How we scraped Ahref's Evolve 2024 attendees via Micepad and enriched it with LinkedIn data to identify noteworthy people to network with (Spreadsheet Included)

My marketing team and I are attending the Ahref Evolve 2024 conference in 2 days time. My objective (as the CEO of the company) in attending this conference is really to identify a few brilliant individuals whom I might be able to hire to join Proxycurl to bolster our marketing team. Just yesterday, I was logging into Micepad, the official platform for the conference, to check out the event agenda and schedule; and I found that the full list of attendees is located within the dashboard for my browsing.

As a product CEO and a software developer, I noticed that the attendees were lazily loaded as you scrolled to the end of the page. Also, I noticed that the full list of attendees can be fetched. The problem is that I lack finer details of attendees. What kind of companies do they work for? How noteworthy are they? Instantly, I realized that Proxycurl with our Person Lookup Endpoint is the solution I am seeking. I already have the first/last name and the company they are working with; therefore I can pair each attendee with the LinkedIn profile URL, and then enrich it further with their profile data such as follower count, etc.

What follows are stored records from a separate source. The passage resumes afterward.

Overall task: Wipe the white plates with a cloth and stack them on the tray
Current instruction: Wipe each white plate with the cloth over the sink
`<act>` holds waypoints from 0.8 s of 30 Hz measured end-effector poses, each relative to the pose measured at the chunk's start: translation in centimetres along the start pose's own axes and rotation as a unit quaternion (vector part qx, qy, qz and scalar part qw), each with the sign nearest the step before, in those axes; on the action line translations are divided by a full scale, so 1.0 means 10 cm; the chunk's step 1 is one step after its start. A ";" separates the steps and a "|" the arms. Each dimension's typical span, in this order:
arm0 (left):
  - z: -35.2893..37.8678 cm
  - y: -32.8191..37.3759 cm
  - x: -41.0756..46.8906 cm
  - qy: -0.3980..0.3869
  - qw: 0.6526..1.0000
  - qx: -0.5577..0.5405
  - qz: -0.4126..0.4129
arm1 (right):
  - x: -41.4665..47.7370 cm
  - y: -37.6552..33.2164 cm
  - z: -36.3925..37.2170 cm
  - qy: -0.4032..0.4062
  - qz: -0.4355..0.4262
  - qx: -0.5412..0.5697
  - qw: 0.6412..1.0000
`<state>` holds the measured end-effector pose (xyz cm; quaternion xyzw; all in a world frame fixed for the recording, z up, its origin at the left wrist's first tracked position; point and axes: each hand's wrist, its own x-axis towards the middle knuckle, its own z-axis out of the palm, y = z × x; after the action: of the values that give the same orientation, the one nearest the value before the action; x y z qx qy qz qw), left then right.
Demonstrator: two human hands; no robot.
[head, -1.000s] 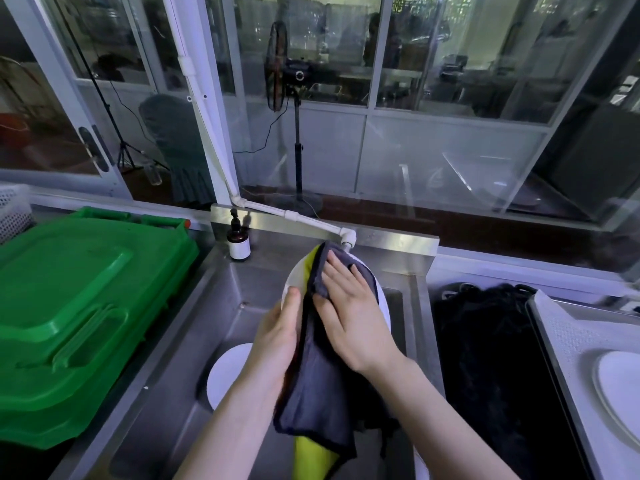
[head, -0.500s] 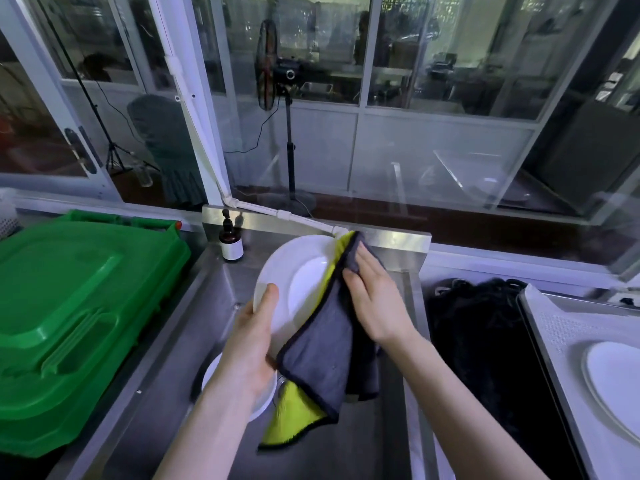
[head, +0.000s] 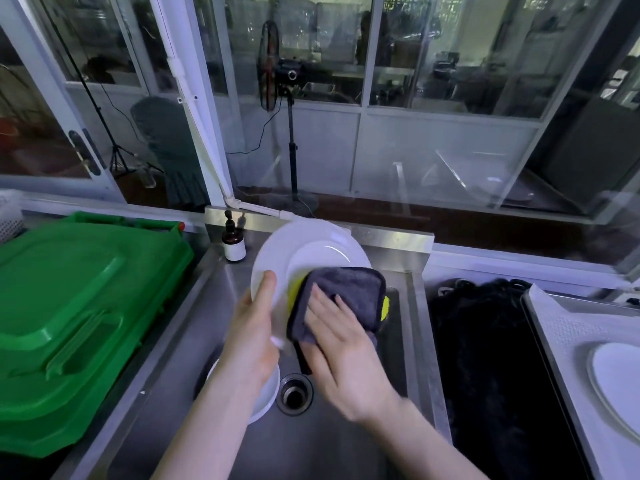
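Three white plates are in view: the upright plate (head: 311, 254), the plate in the sink (head: 268, 393) and the plate on the tray (head: 616, 375). There is one cloth (head: 346, 292), grey with a yellow side. Two hands show, a left hand (head: 252, 337) and a right hand (head: 343, 344). One steel sink (head: 311, 452) has one drain (head: 294, 393). One tray (head: 557, 327) sits at the right. Single items make up the rest: one green bin (head: 69, 306), one brown bottle (head: 234, 245), one white basket (head: 8, 220), one black heap (head: 485, 358) and, behind the glass, one standing fan (head: 268, 81).
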<state>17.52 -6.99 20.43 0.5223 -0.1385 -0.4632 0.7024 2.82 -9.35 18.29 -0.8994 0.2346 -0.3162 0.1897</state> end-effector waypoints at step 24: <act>-0.13 0.09 0.04 0.019 1.000 -0.009 0.007 | -0.15 0.07 0.00 0.020 0.051 -0.058 0.997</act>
<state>19.09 -6.49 20.52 0.5241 -0.1243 -0.4493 0.7128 1.57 -9.08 17.23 -0.8891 0.3019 -0.3102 0.1486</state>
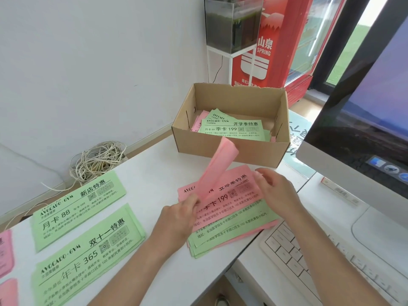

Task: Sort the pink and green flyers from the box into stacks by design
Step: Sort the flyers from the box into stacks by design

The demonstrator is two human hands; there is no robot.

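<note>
From the head camera: two pink stacks (5,252) at the far left are cut off by the frame edge, so their print can't be read. The box (231,151) stands at the back of the bench (154,164), and its front wall hides all but the top green flyers (234,129) inside.

The left hand (178,217) pinches the lower end of a pink flyer (218,171). Its long axis rises up and right toward the box, the top end curling over. Below it lies a mixed pile (231,219) of pink and green, slanting lower-left to upper-right, its text partly covered by both hands.

The right hand (278,191) sits at the pile's right end, fingers bent and blurred; I can't tell whether it grips.

Two green stacks (77,208) lie to the left on the same slant.
</note>
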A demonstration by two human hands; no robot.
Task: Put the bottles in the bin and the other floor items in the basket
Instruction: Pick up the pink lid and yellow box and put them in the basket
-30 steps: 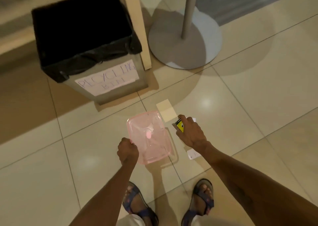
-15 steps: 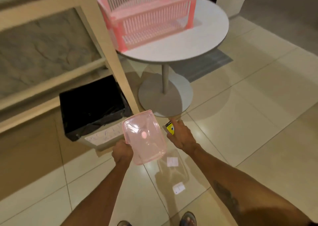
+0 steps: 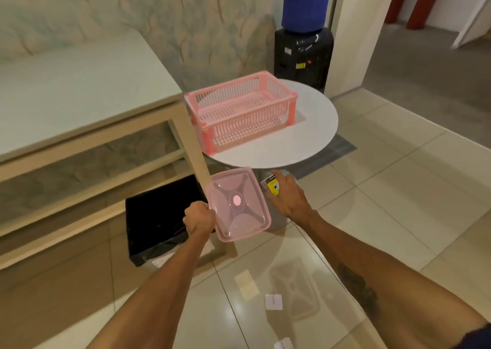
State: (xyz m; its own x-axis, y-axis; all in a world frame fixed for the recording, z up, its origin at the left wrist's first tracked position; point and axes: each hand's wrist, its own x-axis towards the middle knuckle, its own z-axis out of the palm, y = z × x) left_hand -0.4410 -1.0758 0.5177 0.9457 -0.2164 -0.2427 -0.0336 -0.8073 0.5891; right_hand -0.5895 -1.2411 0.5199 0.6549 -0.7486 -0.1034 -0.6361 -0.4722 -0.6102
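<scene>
Your left hand (image 3: 199,219) is fisted tight on the near-left edge of the translucent pink plastic container lid (image 3: 237,204), holding it up above the floor. Your right hand (image 3: 288,197) is curled around a small yellow-and-black labelled box (image 3: 271,186), just beside the lid at its 2 o'clock. The pink slatted plastic basket (image 3: 240,109) sits on the round white table (image 3: 310,130) at 12 o'clock. The black-lined bin (image 3: 156,216) is on the floor at 9 o'clock of the lid. A few paper notes (image 3: 273,301) lie on the tiles at 6 o'clock.
</scene>
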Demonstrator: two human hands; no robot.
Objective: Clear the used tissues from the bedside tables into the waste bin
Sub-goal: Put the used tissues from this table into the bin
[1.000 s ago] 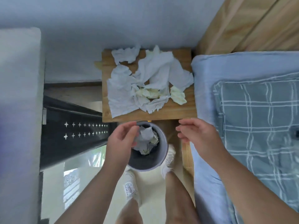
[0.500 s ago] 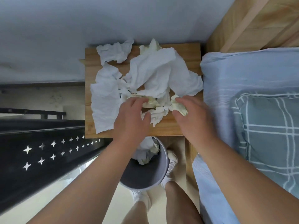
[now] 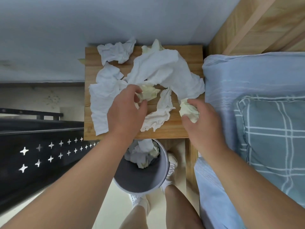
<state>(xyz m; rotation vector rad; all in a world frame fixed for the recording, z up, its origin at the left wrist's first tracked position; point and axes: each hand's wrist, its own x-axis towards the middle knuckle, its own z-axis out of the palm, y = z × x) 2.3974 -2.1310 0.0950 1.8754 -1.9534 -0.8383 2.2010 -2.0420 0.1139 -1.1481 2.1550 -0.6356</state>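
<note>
Several crumpled white tissues (image 3: 158, 68) lie spread over the wooden bedside table (image 3: 189, 52). My left hand (image 3: 125, 111) pinches a yellowish crumpled tissue (image 3: 148, 92) at the table's middle. My right hand (image 3: 201, 119) grips another yellowish tissue ball (image 3: 188, 109) near the table's right front. Between them lies a long white tissue (image 3: 160, 113). The grey waste bin (image 3: 142, 180) stands on the floor just in front of the table, with several tissues (image 3: 142, 154) inside.
A bed with a light blue sheet (image 3: 239, 76) and a checked pillow (image 3: 272, 138) lies right of the table. A wooden headboard (image 3: 255, 22) rises at the top right. A dark panel with star cut-outs (image 3: 41, 154) runs along the left. My feet stand beside the bin.
Both hands rose from above the bin to the table top. Each has closed its fingers round a yellowish tissue and drawn it slightly out of the pile.
</note>
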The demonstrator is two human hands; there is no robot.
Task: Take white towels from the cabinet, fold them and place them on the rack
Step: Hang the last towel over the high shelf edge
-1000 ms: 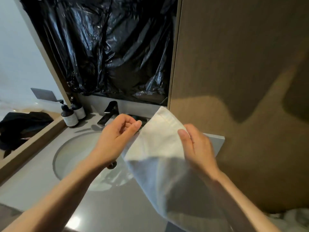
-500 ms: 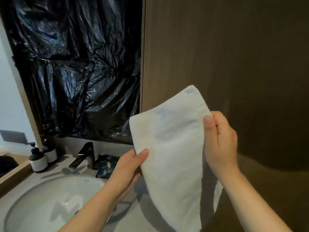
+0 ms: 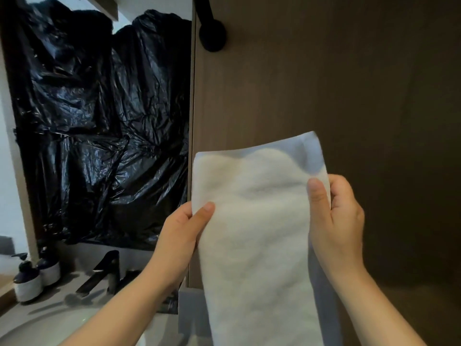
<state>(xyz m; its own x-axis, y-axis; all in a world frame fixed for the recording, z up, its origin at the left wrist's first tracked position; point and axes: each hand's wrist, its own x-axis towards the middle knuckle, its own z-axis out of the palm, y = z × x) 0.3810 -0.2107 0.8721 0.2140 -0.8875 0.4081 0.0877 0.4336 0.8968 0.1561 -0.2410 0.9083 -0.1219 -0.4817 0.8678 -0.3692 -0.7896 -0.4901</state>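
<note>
A white towel (image 3: pixel 257 231), folded into a long strip, hangs upright in front of a brown wooden wall panel (image 3: pixel 324 83). My left hand (image 3: pixel 182 236) pinches its left edge with the thumb on the front. My right hand (image 3: pixel 336 216) grips its right edge a little higher. The towel's lower end runs out of the frame at the bottom. A black round mount with a bar (image 3: pixel 212 33) sticks out of the panel at the top, above the towel.
Black plastic sheeting (image 3: pixel 99 136) covers the wall on the left. Below it are a black faucet (image 3: pixel 102 273), two pump bottles (image 3: pixel 32 278) and a white sink basin (image 3: pixel 50 328) in a grey counter.
Both hands have lifted the towel higher and to the right, in front of the wooden panel. The view has tilted up, so the black mount at the top has come into sight.
</note>
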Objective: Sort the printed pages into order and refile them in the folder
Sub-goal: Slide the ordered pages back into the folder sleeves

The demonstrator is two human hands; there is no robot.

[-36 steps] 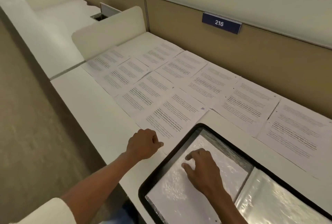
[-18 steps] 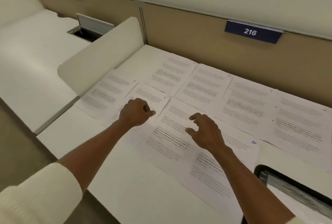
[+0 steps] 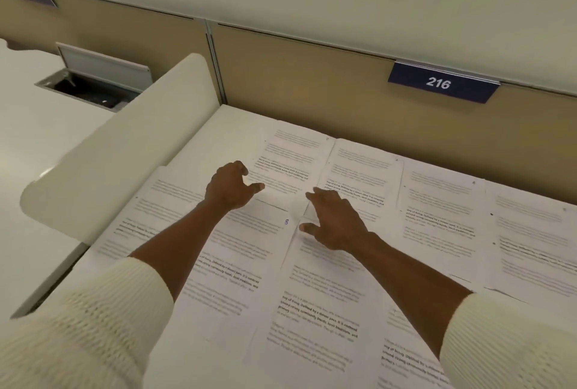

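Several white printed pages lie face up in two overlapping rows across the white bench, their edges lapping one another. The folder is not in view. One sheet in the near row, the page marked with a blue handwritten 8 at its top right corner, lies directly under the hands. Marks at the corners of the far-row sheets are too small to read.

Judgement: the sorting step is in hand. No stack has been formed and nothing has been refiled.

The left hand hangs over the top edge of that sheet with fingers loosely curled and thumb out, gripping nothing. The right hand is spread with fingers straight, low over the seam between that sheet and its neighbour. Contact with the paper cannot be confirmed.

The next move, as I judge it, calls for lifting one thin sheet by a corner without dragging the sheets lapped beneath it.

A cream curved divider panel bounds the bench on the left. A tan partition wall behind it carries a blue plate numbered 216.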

But before I jump into it, here's the attendee list for Ahrefs Evolve 2024.

Scraping And Paginating Attendees

I opened up my handy developer tools in Firefox, and scrolled to the end of the page of Micepad Attendee page; checked out the XHR requests that was happening and I saw this request simulated by this curl command:

curl 'https://app.micepad.co/api/web2/getInstanceAttendees' \
  --compressed \
  -X POST \
  -H 'User-Agent: Mozilla/5.0 (Macintosh; Intel Mac OS X 10.15; rv:132.0) Gecko/20100101 Firefox/132.0' \
  -H 'Accept: application/json, text/plain, */*' \
  -H 'Accept-Language: en-US,en;q=0.5' \
  -H 'Accept-Encoding: gzip, deflate, br, zstd' \
  -H 'Referer: https://micepad.co/' \
  -H 'Content-Type: application/json' \
  -H 'Origin: https://micepad.co' \
  -H 'DNT: 1' \
  -H 'Connection: keep-alive' \
  -H 'Sec-Fetch-Dest: empty' \
  -H 'Sec-Fetch-Mode: cors' \
  -H 'Sec-Fetch-Site: same-site' \
  -H 'Pragma: no-cache' \
  -H 'Cache-Control: no-cache' \
  -H 'TE: trailers' \
  --data-raw '{
    "expressions":[],
    "moduleid":221220,
    "searchTerm":"",
    "offset":4,
    "apikey":"xxx-censored-xxx",
    "instanceid":6751,
    "languageid":7277
  }'

Lo and behold, the attendees were returned in JSON like this:

[
  {
    "email": "",
    "firstname": "Aaron",
    "lastname": "Taylor",
    "title": "SEO Director",
    "company": "Prosperity Media",
    "country": "AU",
    "phonenumber": "",
    "industry": "",
    "photoPath": "",
    "biography": "",
    "businessCardPath": "",
    "isValid": true,
    "fullName": "Aaron Taylor",
    "userid": 1027150,
    "instanceid": 6751,
    "instanceUser": {
      "userid": 1027150,
      "type": "user",
      "bmstatus": 1
    },
    "bmChoicesIds": [],
    "realScore": 0,
    "totalScore": 0,
    "rank": 13,
    "allowInitiateText": 1,
    "allowReceiveText": 1,
    "allowInitiateVideoCall": 0,
    "allowAnswerVideoCall": 0,
    "allowRequestMeeting": 1,
    "allowAcceptMeeting": 1,
    "onlineStatus": 0
  },
  {
    "email": "",
    "firstname": "Aaron",
    "lastname": "Sin",
    "title": "Specialist, Marketing Communications & Investor Relations",
    "company": "Tiong Woon Crane & Transport Pte Ltd",
    "country": "SG",
    "phonenumber": "",
    "industry": "",
    "photoPath": "https://data.micepad.co/data/uploads/6751/profile/SXdxlp_AaronSinNoBackground_6de0bb99-a619-48f2-bbc2-84b148283712_resized512.png",
    "biography": "",
    "businessCardPath": "",
    "isValid": true,
    "fullName": "Aaron Sin",
    "userid": 1044715,
    "instanceid": 6751,
    "instanceUser": {
      "userid": 1044715,
      "type": "user",
      "bmstatus": 1
    },
    "bmChoicesIds": [],
    "realScore": 0,
    "totalScore": 0,
    "rank": 18,
    "allowInitiateText": 1,
    "allowReceiveText": 1,
    "allowInitiateVideoCall": 0,
    "allowAnswerVideoCall": 0,
    "allowRequestMeeting": 1,
    "allowAcceptMeeting": 1,
    "onlineStatus": 0
  },
  ...
]

With common sense while analyzing the request, you can see that I can basically paginate the entire attendee list by incrementing the offset value from 0 to N.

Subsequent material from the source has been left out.